Copy every line below. Do not alter any of them.

** Opening Supplied material block **

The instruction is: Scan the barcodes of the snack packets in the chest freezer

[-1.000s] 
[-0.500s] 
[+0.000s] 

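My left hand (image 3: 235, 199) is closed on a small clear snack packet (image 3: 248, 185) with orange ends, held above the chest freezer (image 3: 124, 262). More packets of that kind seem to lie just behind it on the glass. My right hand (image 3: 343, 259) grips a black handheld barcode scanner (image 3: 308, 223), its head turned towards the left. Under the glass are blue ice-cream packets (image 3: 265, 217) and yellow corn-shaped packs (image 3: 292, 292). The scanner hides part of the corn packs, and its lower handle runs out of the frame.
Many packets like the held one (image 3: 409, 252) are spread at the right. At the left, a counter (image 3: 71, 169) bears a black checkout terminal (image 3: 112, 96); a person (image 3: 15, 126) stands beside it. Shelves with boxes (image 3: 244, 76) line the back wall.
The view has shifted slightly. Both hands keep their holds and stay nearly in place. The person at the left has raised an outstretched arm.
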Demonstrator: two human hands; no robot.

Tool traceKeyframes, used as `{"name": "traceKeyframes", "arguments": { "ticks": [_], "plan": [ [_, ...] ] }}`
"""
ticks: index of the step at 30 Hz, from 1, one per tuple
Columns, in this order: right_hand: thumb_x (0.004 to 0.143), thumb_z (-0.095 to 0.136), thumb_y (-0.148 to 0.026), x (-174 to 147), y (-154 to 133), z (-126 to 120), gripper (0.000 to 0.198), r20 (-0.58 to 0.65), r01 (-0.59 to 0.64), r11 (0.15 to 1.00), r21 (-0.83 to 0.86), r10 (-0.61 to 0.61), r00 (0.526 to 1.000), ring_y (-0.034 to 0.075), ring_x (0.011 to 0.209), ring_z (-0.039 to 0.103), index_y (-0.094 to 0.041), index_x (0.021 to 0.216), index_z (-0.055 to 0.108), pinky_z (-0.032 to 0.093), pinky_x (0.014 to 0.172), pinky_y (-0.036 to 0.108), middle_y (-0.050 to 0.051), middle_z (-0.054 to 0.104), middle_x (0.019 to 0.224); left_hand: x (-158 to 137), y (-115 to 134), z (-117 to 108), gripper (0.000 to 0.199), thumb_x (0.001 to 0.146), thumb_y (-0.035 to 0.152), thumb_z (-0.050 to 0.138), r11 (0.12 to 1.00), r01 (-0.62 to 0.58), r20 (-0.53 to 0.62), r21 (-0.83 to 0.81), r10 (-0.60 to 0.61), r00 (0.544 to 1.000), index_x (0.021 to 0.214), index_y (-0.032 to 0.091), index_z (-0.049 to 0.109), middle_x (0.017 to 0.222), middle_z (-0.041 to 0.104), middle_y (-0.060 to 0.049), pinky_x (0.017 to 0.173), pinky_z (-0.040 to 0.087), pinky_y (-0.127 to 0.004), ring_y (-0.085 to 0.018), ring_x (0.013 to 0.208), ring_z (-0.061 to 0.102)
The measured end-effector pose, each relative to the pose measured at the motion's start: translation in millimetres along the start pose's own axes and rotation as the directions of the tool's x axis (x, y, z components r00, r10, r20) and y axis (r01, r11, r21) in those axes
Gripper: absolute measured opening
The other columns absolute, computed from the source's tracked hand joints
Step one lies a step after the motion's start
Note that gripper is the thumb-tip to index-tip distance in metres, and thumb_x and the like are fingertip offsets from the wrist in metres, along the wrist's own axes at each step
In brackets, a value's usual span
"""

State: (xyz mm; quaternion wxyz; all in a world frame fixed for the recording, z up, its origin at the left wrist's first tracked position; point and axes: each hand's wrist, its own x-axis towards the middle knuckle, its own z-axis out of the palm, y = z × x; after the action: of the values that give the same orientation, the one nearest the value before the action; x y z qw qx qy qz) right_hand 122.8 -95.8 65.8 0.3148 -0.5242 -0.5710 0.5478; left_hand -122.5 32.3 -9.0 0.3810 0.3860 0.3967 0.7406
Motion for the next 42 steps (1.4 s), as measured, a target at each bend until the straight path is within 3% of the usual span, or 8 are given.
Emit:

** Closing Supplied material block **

* Answer to the exercise:
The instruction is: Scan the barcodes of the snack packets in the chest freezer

[-1.000s] 
[-0.500s] 
[+0.000s] 

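My left hand (image 3: 235, 199) is closed on a small clear snack packet (image 3: 248, 185) with orange ends, held above the chest freezer (image 3: 124, 262). More packets of that kind seem to lie just behind it on the glass. My right hand (image 3: 343, 259) grips a black handheld barcode scanner (image 3: 308, 223), its head turned towards the left. Under the glass are blue ice-cream packets (image 3: 265, 217) and yellow corn-shaped packs (image 3: 292, 292). The scanner hides part of the corn packs, and its lower handle runs out of the frame.
Many packets like the held one (image 3: 409, 252) are spread at the right. At the left, a counter (image 3: 71, 169) bears a black checkout terminal (image 3: 112, 96); a person (image 3: 15, 126) stands beside it. Shelves with boxes (image 3: 244, 76) line the back wall.
The view has shifted slightly. Both hands keep their holds and stay nearly in place. The person at the left has raised an outstretched arm.
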Demonstrator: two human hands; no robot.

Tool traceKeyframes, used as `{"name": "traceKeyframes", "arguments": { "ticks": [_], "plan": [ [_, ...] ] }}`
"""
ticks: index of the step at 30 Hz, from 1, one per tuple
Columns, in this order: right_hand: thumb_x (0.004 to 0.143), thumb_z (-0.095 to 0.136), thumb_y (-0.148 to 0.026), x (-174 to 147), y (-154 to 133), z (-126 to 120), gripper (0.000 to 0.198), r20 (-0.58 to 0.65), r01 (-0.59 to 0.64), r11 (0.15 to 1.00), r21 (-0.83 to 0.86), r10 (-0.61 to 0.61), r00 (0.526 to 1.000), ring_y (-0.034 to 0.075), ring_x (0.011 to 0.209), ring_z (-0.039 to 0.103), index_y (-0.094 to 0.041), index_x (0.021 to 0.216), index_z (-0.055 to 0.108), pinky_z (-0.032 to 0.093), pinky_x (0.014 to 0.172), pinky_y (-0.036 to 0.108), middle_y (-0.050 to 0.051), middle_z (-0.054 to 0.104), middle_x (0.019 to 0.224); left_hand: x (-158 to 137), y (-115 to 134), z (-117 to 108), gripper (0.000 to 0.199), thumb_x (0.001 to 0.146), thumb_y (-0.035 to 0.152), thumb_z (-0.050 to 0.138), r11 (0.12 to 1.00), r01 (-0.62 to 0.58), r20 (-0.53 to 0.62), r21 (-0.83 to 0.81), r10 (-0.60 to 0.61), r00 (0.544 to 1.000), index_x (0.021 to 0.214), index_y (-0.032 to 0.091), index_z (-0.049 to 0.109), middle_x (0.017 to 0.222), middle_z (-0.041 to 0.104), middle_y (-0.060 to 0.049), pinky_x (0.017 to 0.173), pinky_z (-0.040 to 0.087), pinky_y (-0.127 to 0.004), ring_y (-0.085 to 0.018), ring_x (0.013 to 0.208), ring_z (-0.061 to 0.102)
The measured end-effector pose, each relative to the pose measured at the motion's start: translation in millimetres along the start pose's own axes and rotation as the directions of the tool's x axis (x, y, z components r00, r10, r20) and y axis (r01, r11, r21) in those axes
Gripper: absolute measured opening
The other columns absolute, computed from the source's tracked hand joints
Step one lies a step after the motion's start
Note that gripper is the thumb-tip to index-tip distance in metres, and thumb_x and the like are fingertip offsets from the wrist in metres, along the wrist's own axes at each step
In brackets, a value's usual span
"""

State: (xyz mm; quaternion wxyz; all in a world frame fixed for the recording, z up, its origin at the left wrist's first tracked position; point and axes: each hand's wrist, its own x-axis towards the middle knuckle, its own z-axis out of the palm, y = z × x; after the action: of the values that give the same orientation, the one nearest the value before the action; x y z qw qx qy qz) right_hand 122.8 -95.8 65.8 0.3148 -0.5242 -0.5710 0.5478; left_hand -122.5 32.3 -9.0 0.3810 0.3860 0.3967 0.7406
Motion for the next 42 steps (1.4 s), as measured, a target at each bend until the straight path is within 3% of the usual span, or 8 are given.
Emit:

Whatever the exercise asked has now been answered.